El reciente anuncio sobre la reducción de retenciones por parte del Gobierno argentino ha generado un fuerte eco en el ámbito económico y agrícola del país. Durante una rueda de prensa, el ministro de Economía, Luis Caputo, explicó en detalle los números y las motivaciones detrás de las medidas presentadas por el presidente Javier Milei. Esta decisión, según los funcionarios, busca un ajuste en la estructura tributaria que fomentará el desarrollo de la economía y aliviará la carga sobre los productores.
Objetivos de la reducción de retenciones
El Gobierno ha declarado que todas las retenciones a productos agrícolas, especialmente las más criticadas por el sector agropecuario, serán objeto de revisión. Caputo subrayó que se comenzará con una reducción de las retenciones al trigo y la cebada, que descenderán del 7,5% al 5,5% a partir de junio de este año. El presidente Milei ha calificado las políticas fiscales hacia el campo en las últimas décadas como «imperdonables», señalando la necesidad de un cambio radical en la gestión económica.
Impacto en la soja y otros cultivos
Uno de los puntos más destacados en la conferencia fue la baja progresiva de los Derechos de Exportación (DEX) para la soja. Caputo anunció que la retención actual del 24% se reducirá en 0,25 puntos porcentuales en 2027 y 0,5 puntos a lo largo de 2028, lo que llevaría a un 15% al final de este período.
En cuanto al maíz y el sorgo, la reducción también será significativa. Este tributo bajará del 8,5% al 5,5% hacia fines de 2028, mientras que para el girasol, las retenciones se ajustarán de 4,5% a 3% en un sistema semestral.
Consenso en el sector productivo
La reacción del ámbito agrícola ha sido predominantemente positiva. Muchas entidades del campo celebraron el anuncio, reconociendo que estas medidas podrían ser un aliciente para reactivar un sector que ha enfrentado múltiples desafíos económicos en los últimos años. El sector espera que estas decisiones favorezcan la competitividad de los productos argentino en el mercado internacional.

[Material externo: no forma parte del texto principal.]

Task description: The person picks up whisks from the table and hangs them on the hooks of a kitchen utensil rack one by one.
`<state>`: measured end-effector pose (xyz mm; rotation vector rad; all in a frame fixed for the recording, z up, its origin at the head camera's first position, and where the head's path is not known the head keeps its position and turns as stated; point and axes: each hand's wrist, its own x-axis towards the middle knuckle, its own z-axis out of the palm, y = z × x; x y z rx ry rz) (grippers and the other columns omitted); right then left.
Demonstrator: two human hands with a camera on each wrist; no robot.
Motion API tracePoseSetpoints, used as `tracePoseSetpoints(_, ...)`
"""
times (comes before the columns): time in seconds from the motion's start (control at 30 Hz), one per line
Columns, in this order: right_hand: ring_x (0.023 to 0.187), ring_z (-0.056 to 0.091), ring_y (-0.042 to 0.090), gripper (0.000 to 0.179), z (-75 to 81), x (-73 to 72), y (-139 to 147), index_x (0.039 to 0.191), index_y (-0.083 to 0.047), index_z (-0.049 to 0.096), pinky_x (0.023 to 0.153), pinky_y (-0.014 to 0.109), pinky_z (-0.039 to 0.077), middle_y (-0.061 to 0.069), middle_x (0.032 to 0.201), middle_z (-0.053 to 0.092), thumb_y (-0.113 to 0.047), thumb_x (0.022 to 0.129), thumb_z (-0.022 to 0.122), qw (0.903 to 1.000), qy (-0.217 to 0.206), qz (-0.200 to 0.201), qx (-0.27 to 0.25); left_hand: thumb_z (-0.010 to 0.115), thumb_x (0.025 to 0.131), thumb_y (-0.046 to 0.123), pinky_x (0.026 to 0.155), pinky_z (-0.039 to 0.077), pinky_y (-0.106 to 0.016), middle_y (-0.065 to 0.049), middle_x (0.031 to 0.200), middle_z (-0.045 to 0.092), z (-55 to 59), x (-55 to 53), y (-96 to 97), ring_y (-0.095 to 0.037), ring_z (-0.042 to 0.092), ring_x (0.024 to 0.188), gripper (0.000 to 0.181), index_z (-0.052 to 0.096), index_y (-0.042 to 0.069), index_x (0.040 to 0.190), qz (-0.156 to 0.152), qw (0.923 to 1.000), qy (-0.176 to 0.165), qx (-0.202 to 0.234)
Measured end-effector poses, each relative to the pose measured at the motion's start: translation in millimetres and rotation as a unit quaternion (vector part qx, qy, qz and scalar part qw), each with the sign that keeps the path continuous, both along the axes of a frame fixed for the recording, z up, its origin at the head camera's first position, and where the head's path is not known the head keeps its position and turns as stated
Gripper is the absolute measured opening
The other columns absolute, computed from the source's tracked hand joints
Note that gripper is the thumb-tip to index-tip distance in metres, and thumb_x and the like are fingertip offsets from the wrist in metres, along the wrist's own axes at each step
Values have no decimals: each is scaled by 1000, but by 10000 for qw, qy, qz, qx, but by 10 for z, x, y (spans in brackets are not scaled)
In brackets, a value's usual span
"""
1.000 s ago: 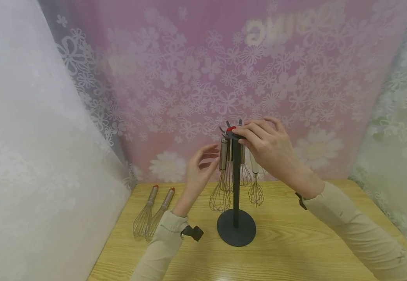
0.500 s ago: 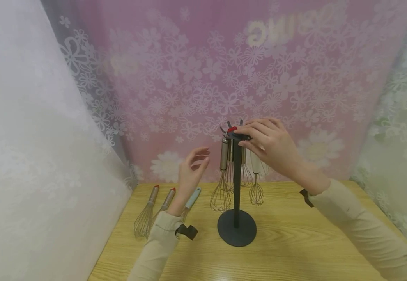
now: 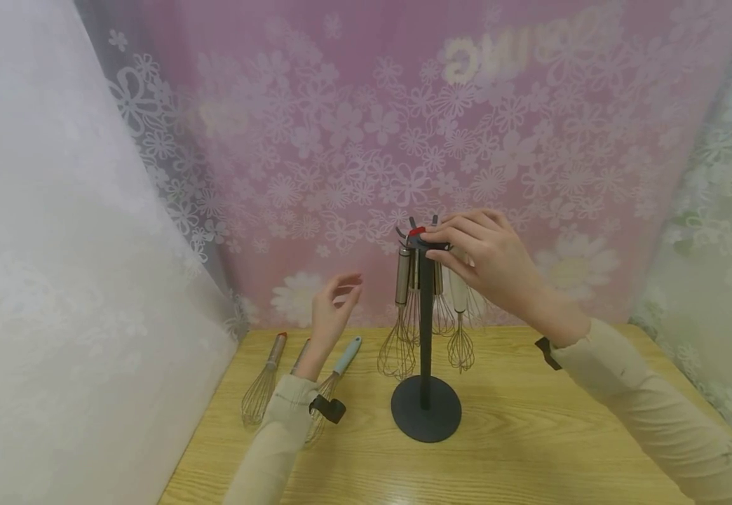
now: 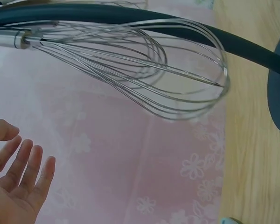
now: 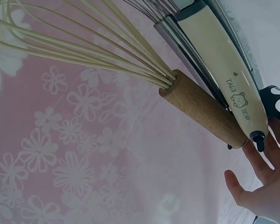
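A dark rotating-style hook stand [image 3: 425,337] rises from a round base, with several whisks hanging from its top. My right hand [image 3: 498,263] pinches the hooked top between thumb and fingers. Close to that hand hang a cream-handled whisk [image 5: 219,65] and a wooden-handled whisk [image 5: 200,109]. On the stand's left side hangs a steel-handled whisk [image 3: 402,277], its wires large in the left wrist view. My left hand [image 3: 329,315] is in the air left of the stand, fingers relaxed, holding nothing. Beneath that arm lies a whisk with a light blue handle [image 3: 347,356].
Another steel whisk [image 3: 263,386] with a red tip lies at the left of the wooden table [image 3: 530,414]. A further whisk beside it is mostly hidden by my left arm. A pink flowered cloth [image 3: 341,175] hangs behind, and pale cloths hang at both sides.
My left hand has drawn back leftward and down from the hanging steel whisk, uncovering the light blue handle on the table. My right hand stays at the stand's top.
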<state>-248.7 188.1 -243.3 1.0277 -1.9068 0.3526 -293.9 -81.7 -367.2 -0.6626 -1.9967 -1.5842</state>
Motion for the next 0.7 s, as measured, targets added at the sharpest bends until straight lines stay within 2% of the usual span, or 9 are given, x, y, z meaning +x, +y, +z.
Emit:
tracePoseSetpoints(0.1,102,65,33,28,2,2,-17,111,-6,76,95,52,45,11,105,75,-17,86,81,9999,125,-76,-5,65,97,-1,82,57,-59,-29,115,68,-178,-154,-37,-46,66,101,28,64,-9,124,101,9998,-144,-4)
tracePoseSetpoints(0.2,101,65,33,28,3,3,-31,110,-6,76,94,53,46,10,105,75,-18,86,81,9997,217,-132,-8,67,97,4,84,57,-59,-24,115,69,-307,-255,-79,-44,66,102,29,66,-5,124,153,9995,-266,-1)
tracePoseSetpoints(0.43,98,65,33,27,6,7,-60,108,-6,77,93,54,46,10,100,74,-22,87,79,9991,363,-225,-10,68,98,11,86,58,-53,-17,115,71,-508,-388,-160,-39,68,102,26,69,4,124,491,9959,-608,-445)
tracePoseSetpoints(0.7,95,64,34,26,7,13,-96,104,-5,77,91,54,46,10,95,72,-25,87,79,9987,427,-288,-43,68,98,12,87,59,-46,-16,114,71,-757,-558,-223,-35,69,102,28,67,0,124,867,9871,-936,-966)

Costo fiscal de las nuevas políticas
Sin embargo, el ministro Caputo también mencionó que el gobierno tendrá en cuenta la recaudación fiscal al momento de implementar estos cambios. Este enfoque tiene como objetivo asegurar que la reducción de impuestos no afecte la estabilidad económica del país. De acuerdo con las estimaciones, el costo fiscal de estas medidas se proyecta en:
- 2026: 32 millones de dólares
- 2027: 415 millones de dólares
- 2028: 1.200 millones de dólares
Anuncios paralelos para los sectores industriales
Además de las medidas para el agro, el Gobierno también abordó la importancia de eliminar impuestos en el sector industrial. A partir de julio de 2025, las retenciones para los sectores automotriz y petroquímico comenzarán a disminuir, con la meta de alcanzar cero en junio de 2027. Pablo Lavigne, secretario de Comercio, enfatizó la necesidad de liberar impuestos a las exportaciones para mejorar la competitividad de los productos argentinos.
Revisión constante de impuestos distorsivos
Desde el Gobierno aseguraron que se realizará una revisión continua de los impuestos considerados distorsivos. Cada 15 días, se evaluará si se puede proceder con la reducción o eliminación de estos tributos en función de la holgura fiscal disponible. Esta decisión refleja un intento por parte del Gobierno de reestructurar la política fiscal en un sentido que beneficie tanto a productores como a consumidores.
Conclusión de la conferencia de prensa
Luis Caputo cerró la conferencia haciendo hincapié en que la prioridad del Gobierno es mantener un rumbo fiscal sólido mientras se implementan las reducciones de impuestos. Este enfoque equilibrado es crucial en un contexto donde se busca reactivar la economía mediante el apoyo a sectores estratégicos como la agricultura y la industria. Mientras el país avanza en esta nueva etapa, queda por ver cómo se traducirán estas decisiones en resultados tangibles para los productores.
En este contexto, la estrategia del Gobierno argentino se presenta como una oportunidad para generar un cambio significativo en el ámbito productivo, respaldada por la promesa de una fiscalidad más justa y sostenible.